Папа в эти четыре месяца стал как деревянный. В том, как он вставал утром, припадая на искалеченную ногу, как собирался на работу и завтракал, не осталось, кажется, ни одного живого движения. Это была чистая механика. На жену старался не смотреть. Не подходил к ней. Не заговаривал. Не из черствости. И не от слабости – это был сильный человек, солдат. Смерти повидал. Он бы, может, и не то еще снес – но только не с матерью своих дочерей. Это было слишком для него. Слишком больно.
Познакомились они в сорок четвертом. В госпитале, в Польше. Никакого героизма или романтики в их отношениях никогда не было. Никто никого не выносил с поля боя, не сидел круглосуточно у постели умирающего, крепко держа за руку и не пуская сделать шаг «туда», и с первого взгляда никто из них не влюбился. А все-таки восемнадцатилетняя Верочка спасла его. Потому что он тогда не хотел жить. Совсем.
Вроде бы дело повернуло на победу, но вдруг накрыла такая апатия, что не пошевелиться. Нога быстро заживала, неделя-другая – и добро пожаловать в строй. Но никаких внутренних сил для войны Саша в себе уже не чувствовал. Он бы никому не признался. Он бы пошел, куда пошлют. Это не обсуждалось. Только… Его бы послали, и он бы пошел. И дошел бы. И там, куда прибыл, потихоньку пустил бы себе пулю в лоб.
Тогда и появилась Верочка. И Саша, надо сказать, ей категорически не понравился.
Другие солдатики были люди как люди. А этот лежал, глаза в потолок, с койки не поднимался. И добро бы серьезное что, а тут пуля под коленку, навылет – тьфу, а не ранение! Другим-то, может, руки-ноги ампутировали, и то ничего, держались. Тоже мужик! В палате Верочка старалась не подходить к Саше и не смотреть в его сторону. И он на нее не смотрел. И не звал. А когда уколы надо было, подлетала Верочка, презрительно губы поджав, да как зыркнет, да как всадит… А ему об стену горох! А глаза такие, знаете… как у артиста.
В общем, не выдержала однажды. Сдали девичьи нервы. Зачерпнула холодной воды кружкой железной, подошла гордая – и выплеснула ту воду пациенту прямо на голову. По волосам потекло, по шее, по подбородку. На мгновение во всем мире выключили движение и звук, остановилось время. А потом этот – мокрый как воробьишка, растерянный, бледный – взял и улыбнулся Верочке…
Это после была любимая семейная шутка – про живую воду.
А теперь Верочка умирала. Глупо. Непоправимо! Медики, они же как сапожники без сапог – всех-то вылечат, за каждым чихом проследят, а про себя думают, что неуязвимые и бессмертные, кажется им, будто никакая болезнь не прилипнет…
Стояла золотая ясная осень.

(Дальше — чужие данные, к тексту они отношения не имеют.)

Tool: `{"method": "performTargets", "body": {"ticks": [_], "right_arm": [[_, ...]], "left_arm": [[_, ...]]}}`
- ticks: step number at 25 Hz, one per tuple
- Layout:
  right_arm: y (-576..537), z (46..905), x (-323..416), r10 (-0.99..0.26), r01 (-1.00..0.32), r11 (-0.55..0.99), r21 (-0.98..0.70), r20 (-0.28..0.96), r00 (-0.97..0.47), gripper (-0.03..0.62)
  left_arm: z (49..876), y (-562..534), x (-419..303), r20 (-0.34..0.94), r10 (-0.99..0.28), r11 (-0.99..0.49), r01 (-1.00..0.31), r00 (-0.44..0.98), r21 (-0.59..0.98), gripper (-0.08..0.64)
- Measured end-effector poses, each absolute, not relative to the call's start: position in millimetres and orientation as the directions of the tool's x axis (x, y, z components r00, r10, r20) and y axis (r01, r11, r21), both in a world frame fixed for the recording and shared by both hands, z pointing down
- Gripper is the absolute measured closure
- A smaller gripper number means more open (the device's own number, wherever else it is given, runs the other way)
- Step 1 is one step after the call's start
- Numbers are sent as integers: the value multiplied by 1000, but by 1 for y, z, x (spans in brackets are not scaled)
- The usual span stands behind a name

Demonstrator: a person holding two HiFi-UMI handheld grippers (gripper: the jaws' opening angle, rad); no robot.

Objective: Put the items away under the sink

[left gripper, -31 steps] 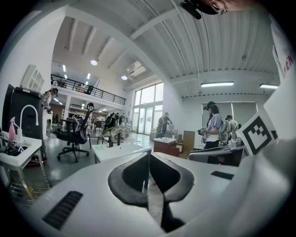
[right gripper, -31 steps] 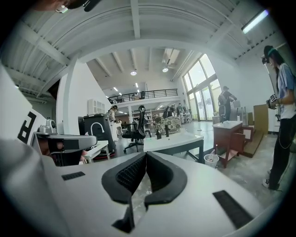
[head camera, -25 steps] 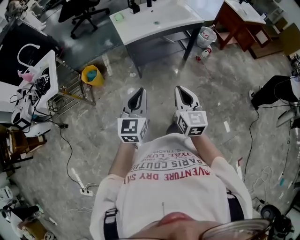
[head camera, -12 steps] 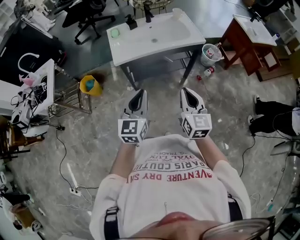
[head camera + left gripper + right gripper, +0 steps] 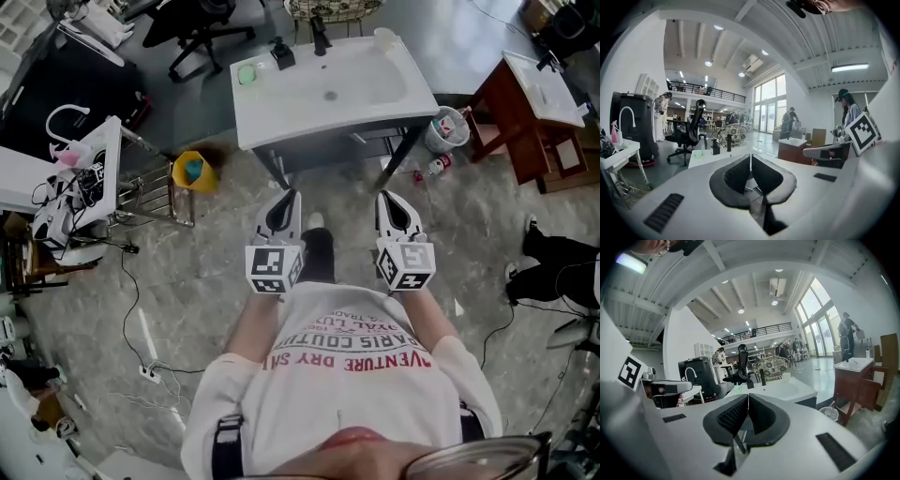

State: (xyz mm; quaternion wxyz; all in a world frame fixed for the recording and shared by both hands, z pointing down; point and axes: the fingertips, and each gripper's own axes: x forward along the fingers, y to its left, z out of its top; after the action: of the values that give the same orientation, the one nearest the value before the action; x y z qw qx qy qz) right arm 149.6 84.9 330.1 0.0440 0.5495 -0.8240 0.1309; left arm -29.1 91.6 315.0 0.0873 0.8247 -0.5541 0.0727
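The white sink unit (image 5: 281, 103) on dark legs stands straight ahead, with an open space below its basin. On its top are a green soap dish (image 5: 247, 74), a black dispenser (image 5: 280, 53), a black tap (image 5: 321, 37) and a white cup (image 5: 382, 37). Right of it on the floor are a white bucket (image 5: 448, 129) with items in it and a small bottle (image 5: 434, 167). My left gripper (image 5: 288, 193) (image 5: 750, 155) and right gripper (image 5: 385, 196) (image 5: 748, 396) are held side by side at waist height, short of the sink. Both are shut and hold nothing.
A yellow bin (image 5: 192, 172) and a wire rack (image 5: 150, 192) stand to the left of the sink. A brown wooden table (image 5: 520, 112) is at the right, an office chair (image 5: 211, 23) behind the sink. Cables (image 5: 131, 291) trail over the marble floor on both sides.
The sink has come closer and more to the centre of the head view as the person walked toward it. Both grippers stayed shut and level in front of the body.
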Motion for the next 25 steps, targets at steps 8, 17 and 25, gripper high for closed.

Весь Военград оказался засыпан красным и желтым, рябиной и кленом, небо, как нарочно, было высокое и прозрачное, хоть бы облачко, солнце жарило почти как летом – и от этого несоответствия становилось еще больнее. Оля начала десятый класс.

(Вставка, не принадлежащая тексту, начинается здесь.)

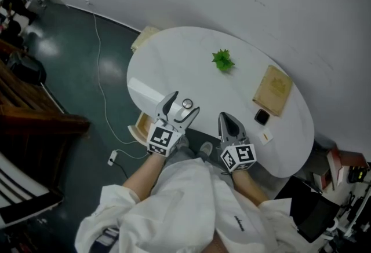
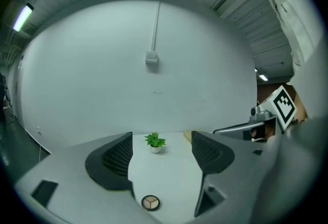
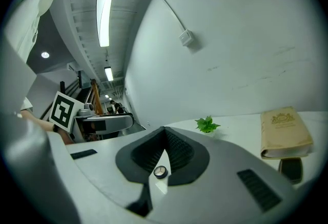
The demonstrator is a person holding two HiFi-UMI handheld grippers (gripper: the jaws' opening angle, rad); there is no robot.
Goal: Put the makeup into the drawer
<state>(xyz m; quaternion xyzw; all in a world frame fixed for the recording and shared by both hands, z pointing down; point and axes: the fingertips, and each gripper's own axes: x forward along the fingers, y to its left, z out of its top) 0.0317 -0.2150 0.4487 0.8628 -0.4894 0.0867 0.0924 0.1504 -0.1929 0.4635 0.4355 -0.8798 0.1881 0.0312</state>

Папа потерянный слонялся по квартире и боялся заходить в спальню жены. Она тогда уже не вставала, а только лежала да крепилась. И приговаривала: вот, мол, везение – девочки взрослые, выдюжат. И улыбалась, улыбалась через силу. От этой улыбки Оле хотелось выть. Но она держалась. И так же через силу улыбалась в ответ. Они за всю предыдущую жизнь друг другу так много не улыбались, как в те месяцы. Весь уход, вся домашняя работа легли на Олю. Потому что папа не мог. Это была никакая не блажь. Он правда не мог. Он был из тех мужчин, кого бессилие парализует.